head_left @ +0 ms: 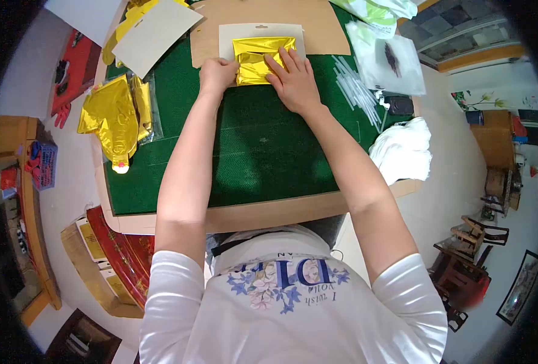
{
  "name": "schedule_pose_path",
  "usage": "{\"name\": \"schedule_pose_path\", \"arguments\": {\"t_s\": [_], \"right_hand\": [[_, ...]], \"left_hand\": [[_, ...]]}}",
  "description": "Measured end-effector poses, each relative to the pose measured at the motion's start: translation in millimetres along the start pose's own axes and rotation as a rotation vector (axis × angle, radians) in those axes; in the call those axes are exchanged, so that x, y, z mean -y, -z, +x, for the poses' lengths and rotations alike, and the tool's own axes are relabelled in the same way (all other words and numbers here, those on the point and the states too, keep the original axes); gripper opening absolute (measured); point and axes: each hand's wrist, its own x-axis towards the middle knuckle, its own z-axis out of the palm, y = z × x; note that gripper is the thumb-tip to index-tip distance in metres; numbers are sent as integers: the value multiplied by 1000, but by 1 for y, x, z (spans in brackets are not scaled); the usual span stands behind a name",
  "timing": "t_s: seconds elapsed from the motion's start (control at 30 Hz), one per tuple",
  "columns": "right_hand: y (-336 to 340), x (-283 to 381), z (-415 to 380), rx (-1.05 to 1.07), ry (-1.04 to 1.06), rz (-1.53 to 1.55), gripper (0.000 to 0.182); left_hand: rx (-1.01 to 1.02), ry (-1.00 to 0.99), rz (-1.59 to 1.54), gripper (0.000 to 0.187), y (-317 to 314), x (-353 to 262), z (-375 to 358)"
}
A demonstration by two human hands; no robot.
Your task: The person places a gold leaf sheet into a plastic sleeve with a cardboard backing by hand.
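Note:
A folded sheet of shiny gold foil (pixel 253 59) lies on a grey-beige card (pixel 226 36) with a hanger slot at its top edge. My left hand (pixel 218 76) is closed at the foil's left edge, its fingers pinched together; what they grip there is too small to make out. Across the foil's right part, my right hand (pixel 294 82) lies flat with its fingers spread, pressing on the surface. The card rests partly on brown cardboard (pixel 326 36) at the far side of the green mat (pixel 263 145).
Gold foil balloons (pixel 114 115) lie at the left, below another card (pixel 158 36). On the right are clear straws (pixel 357 88), a clear plastic bag (pixel 381 60), a black object (pixel 399 105) and a white cloth (pixel 405 148). A green-white bag (pixel 375 12) sits behind them.

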Motion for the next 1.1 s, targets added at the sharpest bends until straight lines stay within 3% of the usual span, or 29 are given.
{"name": "schedule_pose_path", "arguments": {"t_s": [0.1,0.2,0.27,0.4,0.47,0.5,0.57,0.6,0.7,0.93,1.03,1.1], "right_hand": [[-2,-1,-1,-6,5,-10,47],[-2,0,-1,13,0,-26,47],[-2,0,0,-1,7,-19,48],[-2,0,0,-8,5,-6,48],[-1,-1,0,-3,6,-14,48],[-1,0,0,2,5,-21,48],[-3,0,-1,-3,10,-18,48],[-1,0,-1,-6,13,-19,48],[1,0,-1,9,4,-10,48],[1,0,0,34,-13,-14,49],[0,1,0,41,-10,-18,48],[0,1,0,35,-16,-17,48]], "left_hand": [[0,34,-130,24,2,-1,-3],[56,1,6,24,5,-3,-5],[-117,-151,244,25,4,-4,-3],[-266,-125,292,29,8,-34,-35],[-236,-548,330,38,-4,-23,-37],[-236,-548,332,38,-12,-17,-39],[-361,-855,737,44,-28,-7,-41],[-219,-713,725,52,-28,-6,-41],[-238,-685,770,55,-25,-1,-38],[-228,-654,824,57,-27,1,-35],[-330,-747,783,49,-25,2,-35],[-396,-784,419,39,-17,-2,-32]]}}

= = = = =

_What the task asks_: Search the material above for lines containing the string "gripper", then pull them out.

_Final answer_:
  "description": "Measured end-effector poses, each relative to the pose measured at the motion's start: translation in millimetres along the start pose's own axes and rotation as a rotation vector (axis × angle, radians) in those axes; in the call those axes are exchanged, so that x, y, z mean -y, -z, +x, for the poses' lengths and rotations alike, and the tool's own axes are relabelled in the same way (all other words and numbers here, those on the point and the states too, keep the original axes); gripper opening absolute (measured); point and axes: each hand's wrist, its own x-axis towards the middle knuckle, its own z-axis out of the palm, y = z × x; note that gripper is the thumb-tip to index-tip distance in metres; numbers are sent as integers: the value multiplied by 1000, but by 1 for y, x, z (spans in brackets are not scaled); the usual span stands behind a name",
  "columns": "right_hand: y (-336 to 340), x (-283 to 381), z (-415 to 380), rx (-1.05 to 1.07), ry (-1.04 to 1.06), rz (-1.53 to 1.55), gripper (0.000 to 0.182); left_hand: rx (-1.01 to 1.02), ry (-1.00 to 0.99), rz (-1.59 to 1.54), gripper (0.000 to 0.187), y (-317 to 314), x (-353 to 262), z (-375 to 358)"

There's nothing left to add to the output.